Across the listing, count the lines that include the string "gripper". Give nothing besides the number.
Given data Block Start
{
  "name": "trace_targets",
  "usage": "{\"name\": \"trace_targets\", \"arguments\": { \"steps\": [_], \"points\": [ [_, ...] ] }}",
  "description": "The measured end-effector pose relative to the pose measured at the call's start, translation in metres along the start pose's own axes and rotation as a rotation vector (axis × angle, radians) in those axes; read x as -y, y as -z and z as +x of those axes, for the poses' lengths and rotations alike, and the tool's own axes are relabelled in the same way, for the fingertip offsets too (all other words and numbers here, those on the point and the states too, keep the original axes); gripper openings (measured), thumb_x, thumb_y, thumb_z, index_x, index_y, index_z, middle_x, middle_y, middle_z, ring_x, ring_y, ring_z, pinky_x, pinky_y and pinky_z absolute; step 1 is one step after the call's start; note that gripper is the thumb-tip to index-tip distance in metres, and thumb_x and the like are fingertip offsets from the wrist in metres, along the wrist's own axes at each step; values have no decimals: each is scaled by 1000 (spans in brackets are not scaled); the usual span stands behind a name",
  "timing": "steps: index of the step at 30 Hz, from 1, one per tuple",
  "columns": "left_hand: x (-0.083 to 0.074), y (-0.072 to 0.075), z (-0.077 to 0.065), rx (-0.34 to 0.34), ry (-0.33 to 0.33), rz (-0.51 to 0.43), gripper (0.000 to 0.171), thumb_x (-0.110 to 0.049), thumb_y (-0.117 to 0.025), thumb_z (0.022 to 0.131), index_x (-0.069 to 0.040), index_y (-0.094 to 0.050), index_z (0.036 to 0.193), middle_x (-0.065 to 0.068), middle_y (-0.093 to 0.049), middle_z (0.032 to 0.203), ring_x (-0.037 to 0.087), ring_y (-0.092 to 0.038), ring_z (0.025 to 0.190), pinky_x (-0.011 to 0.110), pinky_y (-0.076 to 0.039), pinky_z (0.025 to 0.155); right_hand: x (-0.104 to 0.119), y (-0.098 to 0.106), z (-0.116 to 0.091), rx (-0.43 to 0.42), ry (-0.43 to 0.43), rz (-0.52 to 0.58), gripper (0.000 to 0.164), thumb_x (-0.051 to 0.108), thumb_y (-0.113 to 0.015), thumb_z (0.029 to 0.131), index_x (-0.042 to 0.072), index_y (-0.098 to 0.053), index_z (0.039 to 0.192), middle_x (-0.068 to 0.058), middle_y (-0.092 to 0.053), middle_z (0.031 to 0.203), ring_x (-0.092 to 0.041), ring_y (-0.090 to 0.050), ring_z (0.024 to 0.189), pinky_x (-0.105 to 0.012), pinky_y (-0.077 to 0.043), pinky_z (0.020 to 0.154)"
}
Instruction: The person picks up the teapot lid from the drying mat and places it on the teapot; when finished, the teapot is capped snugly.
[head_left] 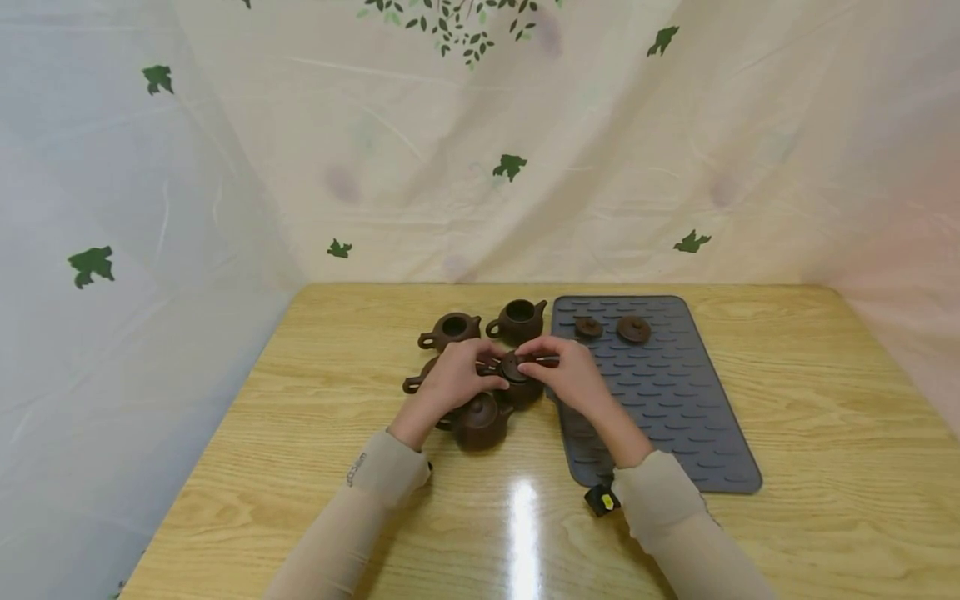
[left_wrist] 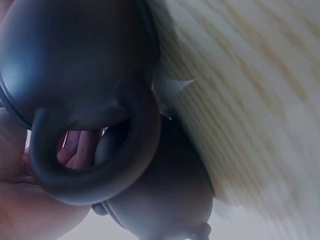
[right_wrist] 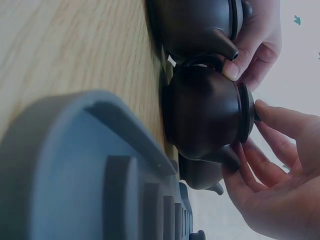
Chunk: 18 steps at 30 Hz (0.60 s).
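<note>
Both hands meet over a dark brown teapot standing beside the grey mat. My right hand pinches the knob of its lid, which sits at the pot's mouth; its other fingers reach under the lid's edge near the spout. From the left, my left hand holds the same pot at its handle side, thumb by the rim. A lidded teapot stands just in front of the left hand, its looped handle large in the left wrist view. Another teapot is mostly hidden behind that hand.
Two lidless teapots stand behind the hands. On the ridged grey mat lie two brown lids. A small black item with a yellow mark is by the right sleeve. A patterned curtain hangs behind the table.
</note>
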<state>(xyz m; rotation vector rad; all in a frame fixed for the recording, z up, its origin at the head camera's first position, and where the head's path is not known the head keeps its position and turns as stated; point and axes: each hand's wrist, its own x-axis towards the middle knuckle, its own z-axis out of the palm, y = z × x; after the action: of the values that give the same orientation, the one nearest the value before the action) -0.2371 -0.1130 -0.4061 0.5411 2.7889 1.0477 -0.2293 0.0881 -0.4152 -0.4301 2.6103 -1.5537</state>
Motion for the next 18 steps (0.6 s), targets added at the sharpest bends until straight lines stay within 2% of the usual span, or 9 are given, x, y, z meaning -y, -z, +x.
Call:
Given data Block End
**Task solution:**
2